Work to complete -
Exact reproduction required: the lines below from the line with "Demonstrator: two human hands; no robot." to the line with "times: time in", both ends included, and no others.

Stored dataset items
------------------------------------------------

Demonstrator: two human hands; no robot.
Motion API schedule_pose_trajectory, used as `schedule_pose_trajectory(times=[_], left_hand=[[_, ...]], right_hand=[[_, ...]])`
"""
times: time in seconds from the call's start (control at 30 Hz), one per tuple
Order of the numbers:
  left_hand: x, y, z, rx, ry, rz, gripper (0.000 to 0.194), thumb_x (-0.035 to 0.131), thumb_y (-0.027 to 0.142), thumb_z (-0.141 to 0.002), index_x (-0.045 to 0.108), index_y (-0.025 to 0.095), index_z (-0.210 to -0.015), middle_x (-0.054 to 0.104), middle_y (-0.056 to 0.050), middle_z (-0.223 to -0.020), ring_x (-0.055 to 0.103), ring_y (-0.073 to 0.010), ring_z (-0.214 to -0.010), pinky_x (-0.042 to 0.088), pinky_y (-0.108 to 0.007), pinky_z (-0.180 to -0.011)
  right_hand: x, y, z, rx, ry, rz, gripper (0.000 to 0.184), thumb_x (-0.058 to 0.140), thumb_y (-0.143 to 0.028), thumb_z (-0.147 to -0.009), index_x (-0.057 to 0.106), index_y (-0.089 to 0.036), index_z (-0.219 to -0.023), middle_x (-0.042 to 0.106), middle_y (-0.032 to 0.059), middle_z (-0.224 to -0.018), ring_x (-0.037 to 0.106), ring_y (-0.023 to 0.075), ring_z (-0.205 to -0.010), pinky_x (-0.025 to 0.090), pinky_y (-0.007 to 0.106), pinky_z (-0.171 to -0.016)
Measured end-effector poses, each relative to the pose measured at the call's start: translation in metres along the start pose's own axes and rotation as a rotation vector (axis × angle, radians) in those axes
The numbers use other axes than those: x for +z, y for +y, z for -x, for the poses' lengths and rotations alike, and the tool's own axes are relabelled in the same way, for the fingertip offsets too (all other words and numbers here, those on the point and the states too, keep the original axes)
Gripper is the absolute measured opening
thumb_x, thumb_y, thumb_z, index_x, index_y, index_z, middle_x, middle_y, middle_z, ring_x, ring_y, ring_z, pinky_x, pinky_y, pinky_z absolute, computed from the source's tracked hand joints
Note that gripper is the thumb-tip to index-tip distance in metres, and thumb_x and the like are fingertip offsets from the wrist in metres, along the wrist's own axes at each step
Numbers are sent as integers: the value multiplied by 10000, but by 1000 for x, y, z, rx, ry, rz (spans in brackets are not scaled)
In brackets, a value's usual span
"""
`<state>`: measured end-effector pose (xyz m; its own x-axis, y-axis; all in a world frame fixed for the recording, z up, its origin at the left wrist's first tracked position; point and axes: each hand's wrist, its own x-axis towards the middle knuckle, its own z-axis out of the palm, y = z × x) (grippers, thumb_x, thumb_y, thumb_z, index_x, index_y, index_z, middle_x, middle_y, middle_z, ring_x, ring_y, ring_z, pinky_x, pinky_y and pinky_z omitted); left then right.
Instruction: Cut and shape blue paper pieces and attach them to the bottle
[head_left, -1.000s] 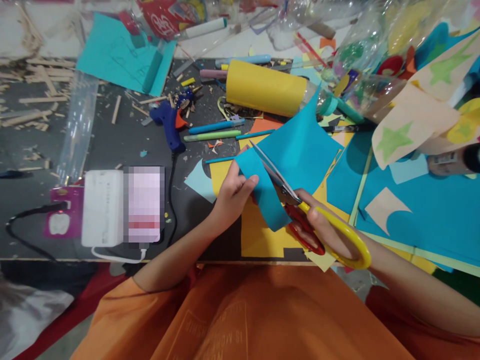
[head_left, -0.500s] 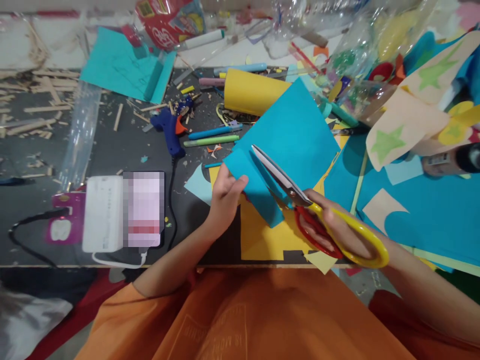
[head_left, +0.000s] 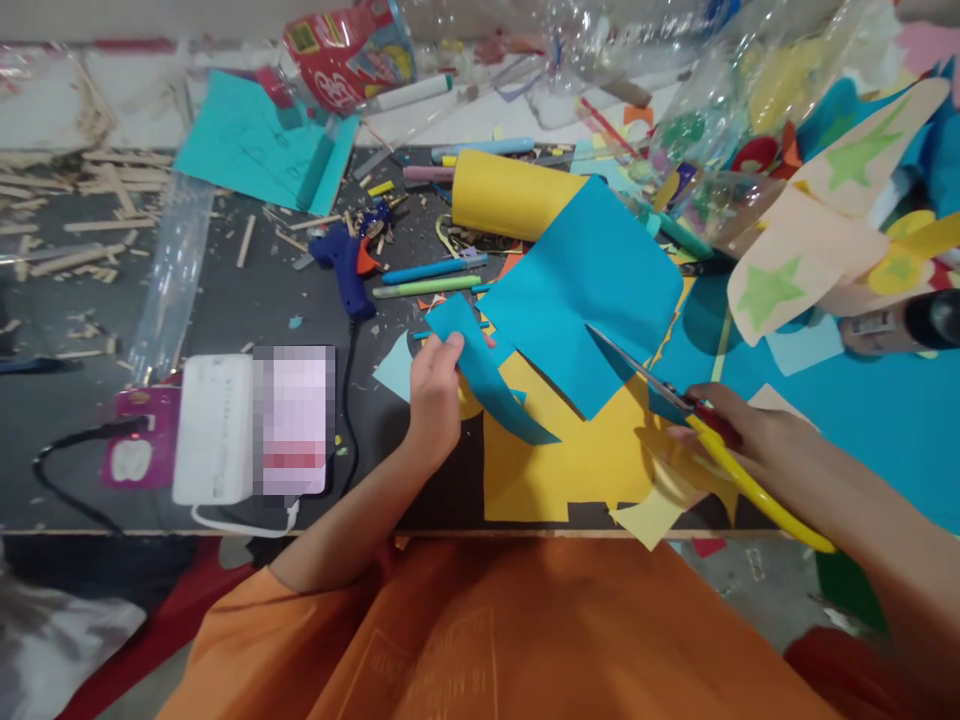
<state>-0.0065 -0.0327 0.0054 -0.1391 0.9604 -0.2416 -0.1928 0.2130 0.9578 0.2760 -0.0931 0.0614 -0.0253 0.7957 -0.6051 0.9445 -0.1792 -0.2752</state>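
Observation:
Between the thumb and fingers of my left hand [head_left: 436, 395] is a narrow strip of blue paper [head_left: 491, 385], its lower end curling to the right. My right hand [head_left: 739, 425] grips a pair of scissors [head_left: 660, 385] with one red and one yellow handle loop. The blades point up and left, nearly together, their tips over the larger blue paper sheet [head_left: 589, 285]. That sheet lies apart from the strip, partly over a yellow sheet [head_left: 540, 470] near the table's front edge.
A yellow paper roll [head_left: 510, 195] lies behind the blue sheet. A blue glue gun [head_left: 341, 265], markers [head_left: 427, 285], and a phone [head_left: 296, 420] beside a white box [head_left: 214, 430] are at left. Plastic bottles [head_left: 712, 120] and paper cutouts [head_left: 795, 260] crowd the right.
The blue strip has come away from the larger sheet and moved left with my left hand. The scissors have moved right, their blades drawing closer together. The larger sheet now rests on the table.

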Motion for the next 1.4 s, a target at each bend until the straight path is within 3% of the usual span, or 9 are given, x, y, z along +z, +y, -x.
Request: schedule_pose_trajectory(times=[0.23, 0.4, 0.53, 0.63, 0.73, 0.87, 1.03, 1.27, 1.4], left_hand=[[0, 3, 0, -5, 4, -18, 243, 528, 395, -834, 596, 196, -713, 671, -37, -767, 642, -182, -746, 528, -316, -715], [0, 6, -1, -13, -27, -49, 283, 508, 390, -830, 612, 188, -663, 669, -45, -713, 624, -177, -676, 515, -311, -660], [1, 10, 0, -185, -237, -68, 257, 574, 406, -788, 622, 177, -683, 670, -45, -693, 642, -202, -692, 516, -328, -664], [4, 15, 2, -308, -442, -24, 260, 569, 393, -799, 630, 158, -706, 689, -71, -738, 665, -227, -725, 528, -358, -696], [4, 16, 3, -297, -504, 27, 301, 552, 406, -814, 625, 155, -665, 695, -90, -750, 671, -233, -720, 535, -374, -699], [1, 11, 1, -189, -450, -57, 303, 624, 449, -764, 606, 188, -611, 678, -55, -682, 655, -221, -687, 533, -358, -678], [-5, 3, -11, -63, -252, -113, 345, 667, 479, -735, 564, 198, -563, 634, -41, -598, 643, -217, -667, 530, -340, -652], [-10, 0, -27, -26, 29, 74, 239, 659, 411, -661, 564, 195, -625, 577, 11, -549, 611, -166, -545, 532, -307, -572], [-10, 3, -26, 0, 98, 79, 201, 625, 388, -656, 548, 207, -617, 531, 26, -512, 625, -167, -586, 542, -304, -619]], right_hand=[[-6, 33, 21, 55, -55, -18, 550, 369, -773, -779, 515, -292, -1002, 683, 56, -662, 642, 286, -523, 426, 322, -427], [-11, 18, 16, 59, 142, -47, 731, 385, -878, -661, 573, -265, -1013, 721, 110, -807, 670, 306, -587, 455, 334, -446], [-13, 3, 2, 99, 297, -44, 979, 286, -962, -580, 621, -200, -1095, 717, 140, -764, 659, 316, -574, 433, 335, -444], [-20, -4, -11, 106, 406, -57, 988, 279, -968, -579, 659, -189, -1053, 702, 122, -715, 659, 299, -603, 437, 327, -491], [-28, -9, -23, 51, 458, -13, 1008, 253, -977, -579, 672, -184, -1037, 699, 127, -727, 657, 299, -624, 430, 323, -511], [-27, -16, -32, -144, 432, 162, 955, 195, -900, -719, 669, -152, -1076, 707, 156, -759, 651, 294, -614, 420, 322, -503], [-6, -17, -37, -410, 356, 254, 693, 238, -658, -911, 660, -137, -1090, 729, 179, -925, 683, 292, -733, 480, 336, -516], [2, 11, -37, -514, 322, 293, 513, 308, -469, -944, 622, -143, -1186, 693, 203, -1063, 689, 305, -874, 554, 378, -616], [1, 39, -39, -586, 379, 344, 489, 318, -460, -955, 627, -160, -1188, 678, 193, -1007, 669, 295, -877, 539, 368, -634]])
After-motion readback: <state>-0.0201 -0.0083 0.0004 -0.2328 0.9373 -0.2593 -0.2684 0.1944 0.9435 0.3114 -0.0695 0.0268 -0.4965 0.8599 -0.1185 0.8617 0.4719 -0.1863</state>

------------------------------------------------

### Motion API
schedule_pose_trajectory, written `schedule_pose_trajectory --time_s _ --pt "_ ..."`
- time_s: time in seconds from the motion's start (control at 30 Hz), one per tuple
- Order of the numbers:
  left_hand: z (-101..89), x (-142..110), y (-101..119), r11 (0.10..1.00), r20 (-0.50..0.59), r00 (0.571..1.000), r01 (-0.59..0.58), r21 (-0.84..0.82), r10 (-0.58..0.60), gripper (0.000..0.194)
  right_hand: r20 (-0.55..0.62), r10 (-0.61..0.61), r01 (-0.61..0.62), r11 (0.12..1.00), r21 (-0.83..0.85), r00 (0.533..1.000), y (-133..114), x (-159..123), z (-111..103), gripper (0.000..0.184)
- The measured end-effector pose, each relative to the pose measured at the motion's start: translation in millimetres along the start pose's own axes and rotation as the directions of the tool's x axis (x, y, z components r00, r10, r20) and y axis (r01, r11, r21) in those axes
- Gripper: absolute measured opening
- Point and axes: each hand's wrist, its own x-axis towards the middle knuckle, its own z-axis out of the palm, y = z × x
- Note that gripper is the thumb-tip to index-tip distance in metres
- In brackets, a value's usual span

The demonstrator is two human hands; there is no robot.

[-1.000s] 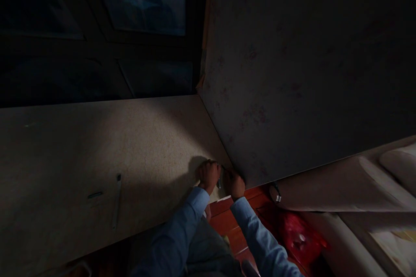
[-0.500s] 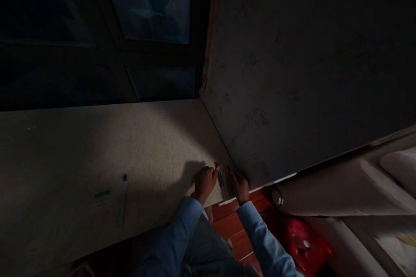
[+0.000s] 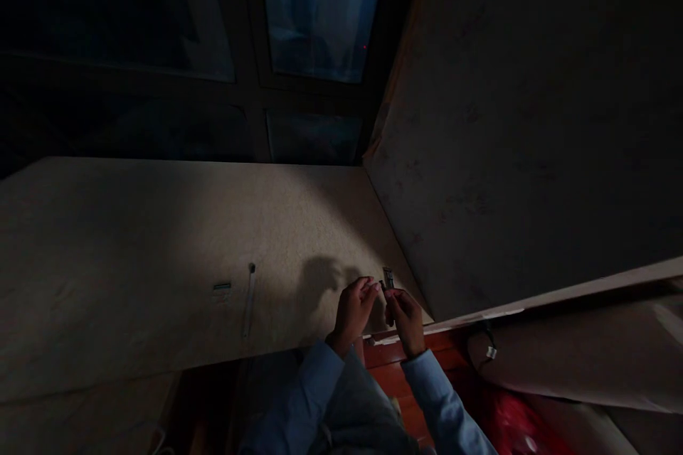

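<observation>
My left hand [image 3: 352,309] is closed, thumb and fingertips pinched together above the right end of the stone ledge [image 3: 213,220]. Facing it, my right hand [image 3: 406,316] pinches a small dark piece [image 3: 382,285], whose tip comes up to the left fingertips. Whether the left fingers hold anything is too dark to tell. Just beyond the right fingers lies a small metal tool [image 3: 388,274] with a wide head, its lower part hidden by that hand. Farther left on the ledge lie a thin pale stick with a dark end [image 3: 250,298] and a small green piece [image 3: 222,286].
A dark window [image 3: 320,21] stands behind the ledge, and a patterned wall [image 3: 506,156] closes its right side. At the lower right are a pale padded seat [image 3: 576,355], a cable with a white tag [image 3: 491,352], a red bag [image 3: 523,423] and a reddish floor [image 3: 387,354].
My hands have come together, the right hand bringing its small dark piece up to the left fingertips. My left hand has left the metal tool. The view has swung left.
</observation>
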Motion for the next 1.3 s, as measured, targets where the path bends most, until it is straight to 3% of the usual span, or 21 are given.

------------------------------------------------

Answer for the task -
Demonstrator: two human hands; no robot.
Motion API schedule_pose_trajectory, used as `schedule_pose_trajectory(times=[_], left_hand=[[_, ...]], right_hand=[[_, ...]])`
"""
times: time in seconds from the call's start (control at 30 Hz), one per tuple

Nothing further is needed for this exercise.